## Task requirements
From the entries below, reproduce exactly the line containing "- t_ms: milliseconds", the line containing "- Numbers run", and every line in between, with nothing added.

## Material to process
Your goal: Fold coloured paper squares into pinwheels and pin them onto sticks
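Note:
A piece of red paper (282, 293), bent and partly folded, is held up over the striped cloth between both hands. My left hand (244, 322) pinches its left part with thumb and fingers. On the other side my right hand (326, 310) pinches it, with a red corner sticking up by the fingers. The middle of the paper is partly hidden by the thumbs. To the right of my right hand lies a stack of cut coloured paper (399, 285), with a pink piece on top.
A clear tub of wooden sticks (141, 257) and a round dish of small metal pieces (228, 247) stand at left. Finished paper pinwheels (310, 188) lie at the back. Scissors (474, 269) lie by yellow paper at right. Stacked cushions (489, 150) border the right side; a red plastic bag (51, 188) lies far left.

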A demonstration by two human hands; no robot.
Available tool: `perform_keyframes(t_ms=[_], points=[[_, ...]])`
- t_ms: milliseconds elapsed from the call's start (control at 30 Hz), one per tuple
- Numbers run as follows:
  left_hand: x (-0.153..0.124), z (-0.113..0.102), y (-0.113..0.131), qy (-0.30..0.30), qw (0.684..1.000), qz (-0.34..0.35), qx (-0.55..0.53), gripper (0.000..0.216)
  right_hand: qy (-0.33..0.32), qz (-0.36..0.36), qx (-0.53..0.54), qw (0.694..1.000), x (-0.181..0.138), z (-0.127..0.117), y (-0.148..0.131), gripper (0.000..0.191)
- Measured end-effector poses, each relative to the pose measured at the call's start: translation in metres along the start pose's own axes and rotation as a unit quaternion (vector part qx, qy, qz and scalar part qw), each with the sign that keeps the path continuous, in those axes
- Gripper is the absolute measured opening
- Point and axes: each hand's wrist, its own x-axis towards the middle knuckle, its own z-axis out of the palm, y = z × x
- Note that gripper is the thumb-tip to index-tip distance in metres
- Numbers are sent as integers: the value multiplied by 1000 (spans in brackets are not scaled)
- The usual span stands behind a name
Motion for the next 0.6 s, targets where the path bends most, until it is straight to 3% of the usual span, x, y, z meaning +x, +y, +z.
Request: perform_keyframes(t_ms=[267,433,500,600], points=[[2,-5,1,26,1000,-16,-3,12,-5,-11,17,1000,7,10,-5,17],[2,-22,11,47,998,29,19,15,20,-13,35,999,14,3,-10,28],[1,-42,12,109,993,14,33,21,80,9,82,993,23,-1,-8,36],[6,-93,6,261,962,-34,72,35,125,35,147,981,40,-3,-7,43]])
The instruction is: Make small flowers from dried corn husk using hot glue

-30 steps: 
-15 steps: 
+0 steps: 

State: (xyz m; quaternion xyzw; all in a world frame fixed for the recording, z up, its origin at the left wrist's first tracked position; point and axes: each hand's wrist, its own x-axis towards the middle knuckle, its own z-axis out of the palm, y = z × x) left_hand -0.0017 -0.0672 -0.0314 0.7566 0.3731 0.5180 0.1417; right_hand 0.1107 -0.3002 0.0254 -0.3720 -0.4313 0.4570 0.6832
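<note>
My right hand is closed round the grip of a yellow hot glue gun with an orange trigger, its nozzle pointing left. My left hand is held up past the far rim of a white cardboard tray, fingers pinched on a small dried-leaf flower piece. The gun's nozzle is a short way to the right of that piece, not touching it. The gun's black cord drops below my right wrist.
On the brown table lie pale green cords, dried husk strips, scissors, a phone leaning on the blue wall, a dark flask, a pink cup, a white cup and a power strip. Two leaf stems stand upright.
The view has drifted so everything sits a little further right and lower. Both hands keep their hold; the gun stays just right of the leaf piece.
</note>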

## Completed task
- t_ms: milliseconds elapsed from the call's start (control at 30 Hz), one per tuple
- Numbers run as follows:

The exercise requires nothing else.